Monte Carlo Dropout is a Bayesian approximation technique. Instead of making one prediction, we run the model 50 times with random neurons disabled (dropout). The variance across these predictions tells us how uncertain the model is.
Model uncertainty - How unfamiliar the model is with this CVE pattern.
High epistemic = Novel CVE type, the model is extrapolating beyond training data. Consider expert review.
Data uncertainty - Inherent ambiguity in the CVE features.
High aleatoric = CVE has characteristics of both exploited and non-exploited classes. It's genuinely borderline.
Security teams need to know not just what the prediction is, but how confident the model is. High uncertainty predictions should be escalated to human experts, while confident predictions can be used for automated prioritization.
We use two trained ML regression models to predict how many days after publication a CVE will be exploited. Both models were trained on 39,426 CVEs with known exploit dates from 6 sources (NVD exploit tags, ExploitDB, VulnCheck KEV, CISA KEV, threat sightings, and ZeroDay tracker).
The number of days between a CVE's publication date and its first known exploit. Negative values mean the exploit appeared before the CVE was published (zero-day).
Gradient-boosted decision trees. Learns non-linear patterns from 24 features including vendor history, CVSS score, and description similarity to known exploits.
A 4-layer neural network (24 → 128 → 64 → 32 → 1) trained with the same 24 features. Captures different patterns than XGBoost.
The final estimate averages both models. When models agree closely, we have higher confidence.
CVSS score, vendor exploit/patch/critical rates, product exploit rate, version history,
description similarity to known exploits (Sentence-BERT), patch information, and more.
These are the same features as the Early Premium classification model, minus
days_since_pub (which would leak time information).
Confidence measures how much the three ensemble components agree:
High confidence (>80%): All three methods agree → reliable prediction
Low confidence (<60%): Methods disagree → consider manual review
Neural networks trained on CVE exploitation data
Heuristic calculations (not trained models)
vendor_exploit_rate,
product_exploit_rate,
version_exploit_rate_before,
version_exploit_rate_after,
version_risk_delta
are used to predict exploitation risk based on historical patterns.
CVEs with similar descriptions that were exploited (Sentence-BERT similarity)

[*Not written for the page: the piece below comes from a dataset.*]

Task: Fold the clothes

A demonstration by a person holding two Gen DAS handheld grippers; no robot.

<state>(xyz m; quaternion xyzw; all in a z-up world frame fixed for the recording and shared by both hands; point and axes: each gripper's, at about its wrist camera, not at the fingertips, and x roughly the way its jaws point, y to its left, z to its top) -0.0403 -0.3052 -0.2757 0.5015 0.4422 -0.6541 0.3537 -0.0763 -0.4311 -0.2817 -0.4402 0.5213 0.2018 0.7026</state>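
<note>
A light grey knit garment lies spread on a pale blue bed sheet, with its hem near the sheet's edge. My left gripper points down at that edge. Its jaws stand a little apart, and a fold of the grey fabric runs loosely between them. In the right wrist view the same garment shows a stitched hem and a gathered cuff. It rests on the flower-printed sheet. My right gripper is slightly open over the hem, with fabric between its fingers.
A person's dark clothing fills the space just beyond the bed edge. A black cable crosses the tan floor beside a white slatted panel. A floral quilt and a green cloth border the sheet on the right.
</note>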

Higher confidence = better agreement between ML, KG, and Similarity scores
The model is 95% confident the true exploitation probability falls within this range. Narrow = more certain.
How unfamiliar the model is with this CVE's pattern
Inherent ambiguity in the CVE's features
High uncertainty detected (std > 4%). This prediction should be reviewed by a security expert before critical decisions.
Low uncertainty — model predictions are consistent across all MC passes. Safe for automated decision-making.
Click "Run MC Dropout" to quantify prediction uncertainty
Runs 50 stochastic forward passes through the neural network with dropout enabled, producing a distribution of predictions to estimate how confident the model is.
Every CVE is scored by three independent signals: ML model, Knowledge Graph, and Text Similarity. The data regime (SPARSE / MODERATE / RICH) determines how much to trust each signal, using weights learned from actual exploitation data via logistic regression.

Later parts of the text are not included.